第82話 違和感の正体

(1)


 どのくらいの時間、スタンの背中を撫でていただろう。徐々にではあるが、うなだれていた頭の角度が上がりつつあった。

 しんみりし続けていてもどうしようもない。多少強引にでも他事で気を逸らさなければ。


「髪、伸びたね」


 顔全体を覆い隠す鈍色の前髪を、横髪を、手櫛でやさしく梳く。スタンは拒絶することなくロザーナのされるがままだ。

 元々、彼の前髪は顔の半分が隠れる長さだった。長髪、というほどでもないが、横髪も襟足も男性にしては長い。現在の前髪の長さは唇の近くまで達し、横髪、襟足も縛れる長さまで伸びている。


「あたし、髪切ったげるわねぇ!ほらぁ、ちょっとしたことだけどぉ、気分転換になるかもしれないしっ。あ、でも、スタンさんがイヤなら断ってくれて全然いいからねぇ??あたしが勝手にそうした方がいいかなぁーって思っただけだからぁ」


 スタンは、ゆっくり、顔を上げた。が、それ以上の反応は返ってこない。

 だったら別の話題に切り替えようか。


「髪切るのは今度にしよっかっ。じゃーあ、ちょっと散歩しに外出てみるぅ??少しでも体力取り戻した方がいいだろうしぃ。

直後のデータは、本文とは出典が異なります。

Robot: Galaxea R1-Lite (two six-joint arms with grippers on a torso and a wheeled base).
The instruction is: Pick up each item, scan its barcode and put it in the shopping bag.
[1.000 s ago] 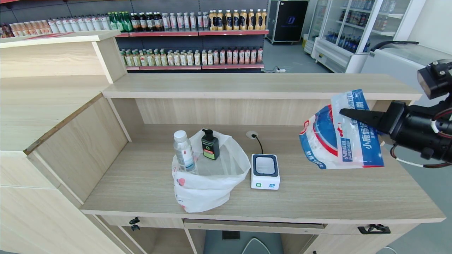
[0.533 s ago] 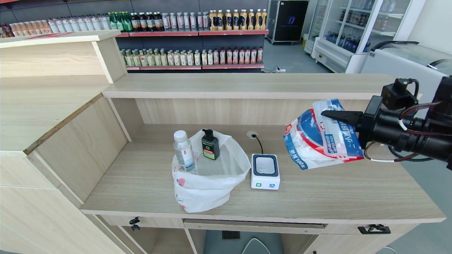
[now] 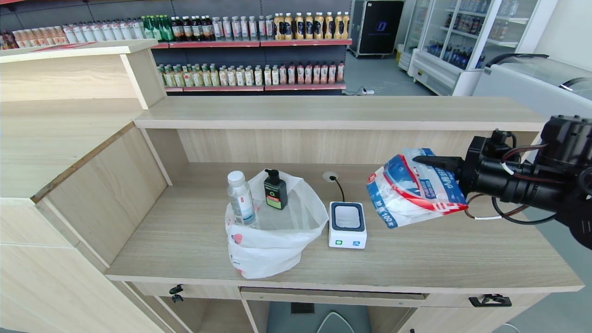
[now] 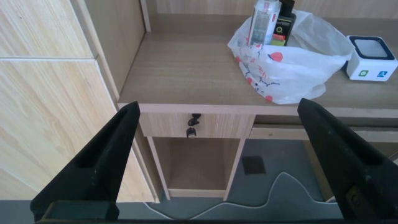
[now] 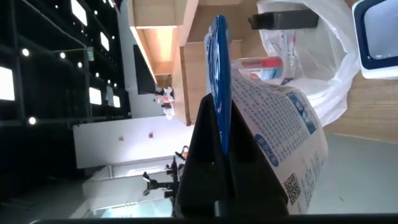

外出るのが厳しいならお城の中歩くだけでも運動になると思うのっ」


 二つ目の提案にもスタンは反応を示さない。

 明るい笑顔を保ちつつ、水に落とした黒いインクのように不安の陰が胸中に拡がっていく。陰が拡がるごとに、昔の苦い思い出が脳裏に蘇ってくる。


 亡き母は酷く落ち込みやすい人物だった。

 一度落ち込むと当分沈んだまま。ロザーナが何を言ってもやっても、なかなか笑ってくれなかった。ロザーナには常に笑っていなさい、と口癖のごとく言ってたのに。

 母の気鬱は完全に置かれた境遇のせいだと今なら思えるが、幼い頃は自分が至らないせいだと胸を痛めたことも数知れず。未だに誰かを慰め、励ますのは──、自分自身が誰かに慰められたり、励まされた経験がほとんどないから、人の痛み苦しみに適切に寄り添えているか、自信が──、ない。

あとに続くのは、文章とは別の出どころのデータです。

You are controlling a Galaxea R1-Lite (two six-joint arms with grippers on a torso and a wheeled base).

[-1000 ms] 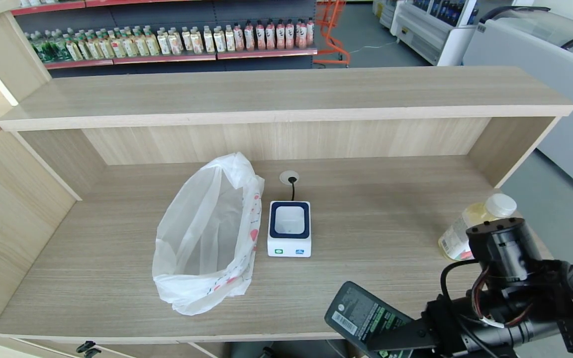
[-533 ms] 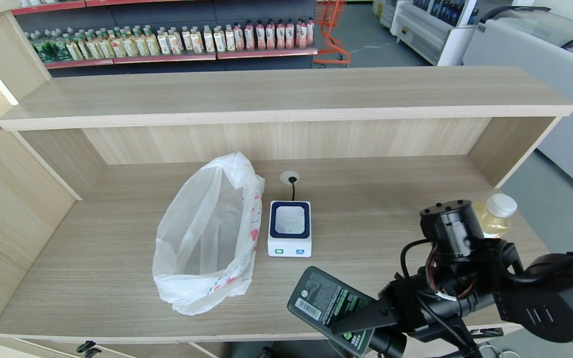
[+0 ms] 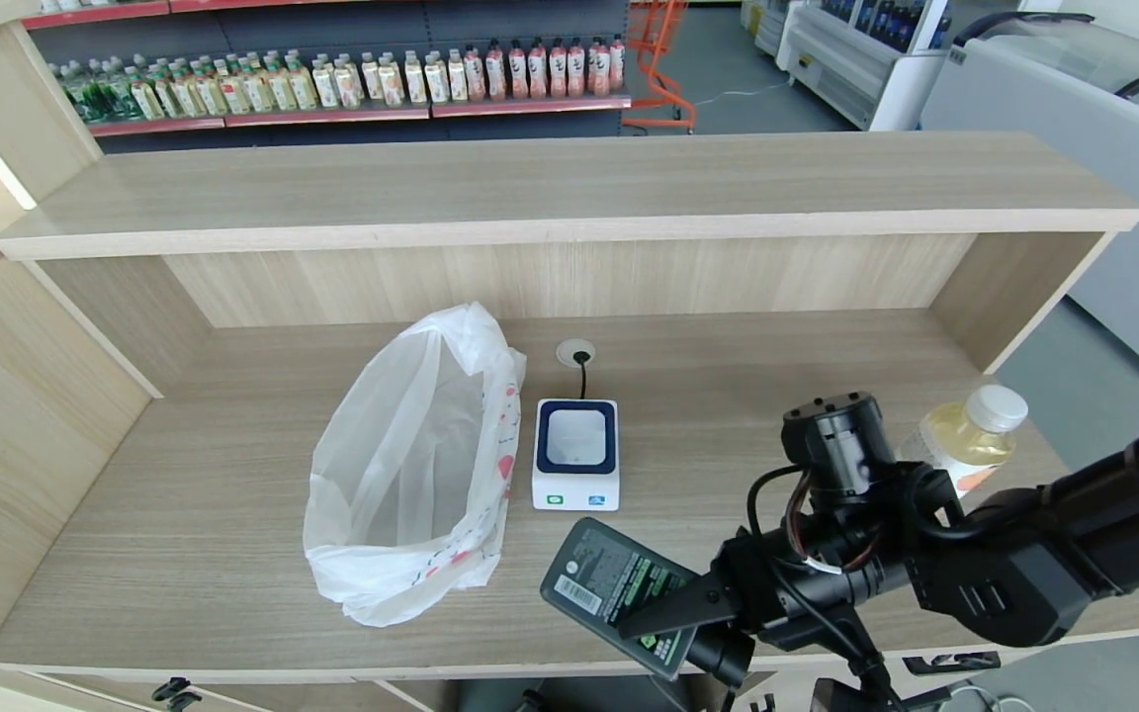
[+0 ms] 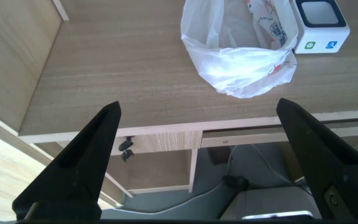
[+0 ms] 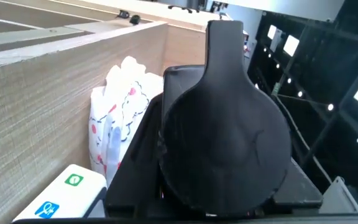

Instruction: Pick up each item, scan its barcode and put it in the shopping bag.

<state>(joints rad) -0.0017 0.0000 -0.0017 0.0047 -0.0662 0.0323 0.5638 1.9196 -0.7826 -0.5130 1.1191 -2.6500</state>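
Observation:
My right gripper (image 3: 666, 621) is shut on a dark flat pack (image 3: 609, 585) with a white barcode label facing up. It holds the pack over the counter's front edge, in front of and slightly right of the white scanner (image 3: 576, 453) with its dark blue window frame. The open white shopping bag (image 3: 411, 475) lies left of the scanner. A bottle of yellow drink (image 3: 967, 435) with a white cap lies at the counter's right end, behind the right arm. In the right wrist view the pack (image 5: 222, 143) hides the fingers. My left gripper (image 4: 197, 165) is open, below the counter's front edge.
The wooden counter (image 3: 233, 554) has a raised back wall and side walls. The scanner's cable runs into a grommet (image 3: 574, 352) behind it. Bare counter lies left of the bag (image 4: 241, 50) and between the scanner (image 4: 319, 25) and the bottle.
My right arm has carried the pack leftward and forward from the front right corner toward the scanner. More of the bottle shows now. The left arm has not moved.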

「……散歩はやめておこっか。あたし、これティーセットのトレイ片付けてくるわねぇ」


 スタンへ向けた笑顔も声の調子も曇っていなかった、と思う。カシャや自分と込み入った話をして疲れたかもしれない。今日はもう、そっとしておくのが賢明な気がしてきた。

 内心で自分に言い聞かせ、立ち上がると、トレイを手にスタンの側から離れようとした──


 ロザーナの両手がトレイから離れ、ティーセットもろとも落下し、数秒後。割れた白磁器の残骸もろとも、トレイは絨毯の上にひっくり返っていた。

 だが、ティーセットが割れた音よりも衝撃よりも、ロザーナ自身の身に起きた出来事に衝撃を受けていた。


 トレイを持ち上げ、一歩踏み出そうとしたとき──、ロザーナの天地が一瞬ひっくり返った。そして、今の状況に至る。


 細かく瞬きを繰り返しつつ、視線の先に天井が見えること、背中に固いマットが当たっていること、薬と消毒の臭いがより近く感じられること、などから推測するに──


「……って、いったぁ……」

「……馬鹿な女だ。片腕でもお前程度の女、いくらでも抑え込めるんだよ」


 力づくで押し倒されたベッドの上、頭上できつく押さえつけられた両の手首。そこに期待するような甘さは、ない。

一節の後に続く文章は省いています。